Distribution and classification.
      The world's largest loess-covered areas lie between latitudes 55° and 24° N: in China on the banks of the Huang Ho; on the margins of the continental deserts of Inner Asia; in Central Asia in Kazakhstan, Uzbekistan, the foreland of the Tien Shan, and east of the Caspian Sea; and in Siberia along Lake Baikal and the Lena River and in vast regions in the southern parts of the catchment areas of the Ob and Yenisey rivers. In Europe there is an extensive, uninterrupted loess cover in the South Russian Plain, large spots and belts in the Danube Basin, along the Rhine, along the margin of the former inland ice cap in the German-Polish plain, and in the Paris Basin. In North America loess covers the plains of the Platte, Missouri, Mississippi, and Ohio rivers and the Columbia Plateau. In the Southern Hemisphere, between latitudes 30° and 40° S, the most significant loess regions include the “pampas loesses” of Uruguay and Argentina and parts of New Zealand.

      Loess blankets may cover a variety of relief forms; they occur most often in plains; on river valley slopes, flats, and rises; on pediments in the forelands of mountains; and on alluvial fans. On mountain slopes and intermontane basins, loess occurs to a maximum elevation of 400–600 m in Europe, 1,000–2,000 m in Inner Asia, and up to 4,000 m in China.

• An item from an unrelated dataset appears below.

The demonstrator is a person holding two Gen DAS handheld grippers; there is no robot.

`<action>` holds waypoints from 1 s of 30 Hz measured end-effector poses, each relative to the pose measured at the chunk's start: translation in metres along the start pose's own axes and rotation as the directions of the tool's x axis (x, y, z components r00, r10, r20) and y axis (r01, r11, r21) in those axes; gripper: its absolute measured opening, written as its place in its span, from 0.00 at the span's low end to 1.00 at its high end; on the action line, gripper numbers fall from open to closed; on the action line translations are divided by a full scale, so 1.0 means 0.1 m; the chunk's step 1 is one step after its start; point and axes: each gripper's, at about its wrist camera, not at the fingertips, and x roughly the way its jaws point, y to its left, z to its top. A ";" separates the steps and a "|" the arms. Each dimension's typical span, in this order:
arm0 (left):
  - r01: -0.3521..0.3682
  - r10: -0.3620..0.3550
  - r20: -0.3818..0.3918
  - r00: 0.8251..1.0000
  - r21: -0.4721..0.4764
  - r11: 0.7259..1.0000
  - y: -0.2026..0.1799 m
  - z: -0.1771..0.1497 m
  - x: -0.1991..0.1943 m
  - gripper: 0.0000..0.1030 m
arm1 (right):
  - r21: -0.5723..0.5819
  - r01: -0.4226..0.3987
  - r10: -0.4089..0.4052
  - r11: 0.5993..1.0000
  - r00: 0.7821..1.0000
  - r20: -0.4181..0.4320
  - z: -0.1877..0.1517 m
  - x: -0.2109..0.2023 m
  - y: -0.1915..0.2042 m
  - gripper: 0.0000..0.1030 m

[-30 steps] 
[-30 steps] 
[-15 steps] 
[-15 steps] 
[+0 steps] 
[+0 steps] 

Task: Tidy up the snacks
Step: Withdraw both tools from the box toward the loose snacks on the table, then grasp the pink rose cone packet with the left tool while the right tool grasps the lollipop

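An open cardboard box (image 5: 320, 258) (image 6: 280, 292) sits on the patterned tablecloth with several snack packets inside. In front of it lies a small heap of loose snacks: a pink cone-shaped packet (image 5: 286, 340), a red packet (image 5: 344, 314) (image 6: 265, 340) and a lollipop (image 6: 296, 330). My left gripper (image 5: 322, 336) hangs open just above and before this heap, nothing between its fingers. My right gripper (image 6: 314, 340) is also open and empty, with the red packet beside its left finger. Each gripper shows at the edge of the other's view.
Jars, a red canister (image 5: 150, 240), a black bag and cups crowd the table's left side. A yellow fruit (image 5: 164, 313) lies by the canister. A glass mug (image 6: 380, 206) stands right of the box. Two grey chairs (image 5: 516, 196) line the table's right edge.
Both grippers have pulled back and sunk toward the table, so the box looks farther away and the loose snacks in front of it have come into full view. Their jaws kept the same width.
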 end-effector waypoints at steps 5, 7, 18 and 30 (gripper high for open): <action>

      The lithological classification of loess is based on physical and chemical properties, and the conditions of origin are partly or entirely neglected. In addition to true or typical loess, loessial and loesslike deposits also are quite frequent in occurrence. The proportions of silt and other fractions and constituents (clay, sand, lime), as well as colour, porosity, strength, and plasticity of loessial deposits, differ significantly from comparable properties of true loess. Loessial deposits include sandy loess, loessial sand, loess loam, clayey loess, and loess that is altered during soil-forming processes. Loesslike deposits, on the other hand, include sediments that resemble typical loess only in certain features (mineralogical composition, dominant dust fraction, colour, etc.). These deposits occur within or on the margins of loess regions and are most often mixed with other types of sediment. The group of loesslike deposits is not rigidly circumscribed; it usually is understood to include loess loam, loess mud, loess-containing rock debris, and stratified loess.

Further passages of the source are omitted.